Slashdot Mirror


Linux Encryption HOWTO

lazyecho writes: "How to set up a Linux 2.2 system to use encryption in both disk and network accesses. This document describes how you can use the International Kernel Patch and other packages to make hard disk contents and network traffic inaccessible to others by encrypting them." Hey, your box is stable, why not mix it up a bit? I'm not a security nut, but this strikes me as a fun one anyway.

1 of 60 comments (clear)

  1. Great for Laptops / Handhelds by Xunker · · Score: 5

    This is a great thing for those of use that use laptops on a daily basis and hope to use use *nix-based handhelds soon... at least here in the USA... to keep over-zealous law-enforcment officials at bay;

    Now, IAMAL[?], but here is how I got it explained to me: Items on your person fall under the dictates of law governing search and siezure. If you have a cabinet in your home, the police are allowed to search is if they have probable cause; but if you have a safe in you your home, you are not required to volunteer the combination to it without a subpeona. Goes the same for passwords and crypto, too, AFAIK. They can put me in the squad car, but until they get a court order, I don't have to tell them the password to my PDA or my GPG/PGP secret key passphrase.

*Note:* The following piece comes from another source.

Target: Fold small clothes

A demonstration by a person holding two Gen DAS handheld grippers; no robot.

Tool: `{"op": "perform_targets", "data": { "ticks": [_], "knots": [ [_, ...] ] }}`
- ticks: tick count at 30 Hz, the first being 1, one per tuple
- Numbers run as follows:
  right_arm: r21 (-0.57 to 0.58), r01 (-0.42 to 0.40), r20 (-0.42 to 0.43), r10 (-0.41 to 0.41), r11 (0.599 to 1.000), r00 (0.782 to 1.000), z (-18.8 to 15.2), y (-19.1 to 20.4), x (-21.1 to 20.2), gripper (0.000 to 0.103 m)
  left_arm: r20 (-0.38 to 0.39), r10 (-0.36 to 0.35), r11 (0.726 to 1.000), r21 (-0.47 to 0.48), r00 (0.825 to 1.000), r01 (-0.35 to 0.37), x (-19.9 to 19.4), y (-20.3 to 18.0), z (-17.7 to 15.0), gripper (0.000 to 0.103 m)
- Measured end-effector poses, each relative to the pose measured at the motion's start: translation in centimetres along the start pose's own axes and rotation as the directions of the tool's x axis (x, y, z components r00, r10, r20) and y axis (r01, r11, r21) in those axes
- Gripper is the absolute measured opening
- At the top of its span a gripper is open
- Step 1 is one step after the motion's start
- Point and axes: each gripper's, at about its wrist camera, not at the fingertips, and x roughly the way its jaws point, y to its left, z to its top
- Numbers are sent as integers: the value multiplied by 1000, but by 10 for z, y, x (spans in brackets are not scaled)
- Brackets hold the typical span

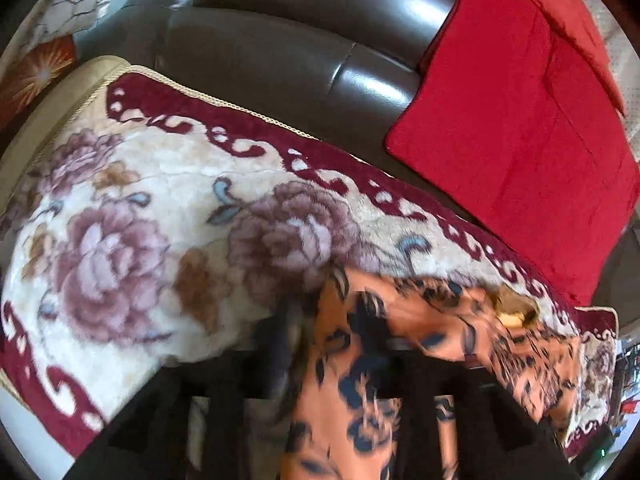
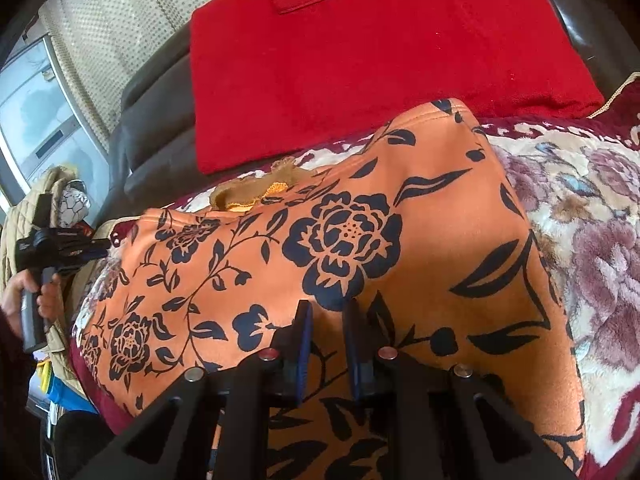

    This is a good thing, because an over-zealous officer could start dinking around on you laptop and find some incrimitation evidence (violating S&C Law), but tell the judge that he found 'by accident'. Who is the judge going to believe? But if you have it all locked up tight, nothing short of a circuit court judge can force you to unlock it.

    And please not my gratuitous use of the phrase 'over-zealous'. The VAST majority of law officers are decent human beings - its just those choice few emmy-award winners that makes everyones life hell.

    At the very least put a pasword on your PDA, laptop, and modified-laptop-car-MP3-Player. Especially the MP3 player -- Ms. Spears would be so pissed if she found out I downloaded all 50 remixes of "I'm a closet dyke" off Napster :)

    --
    Hilary Rosen's speech was about her love of money and her desire to roll around naked in a pile of money.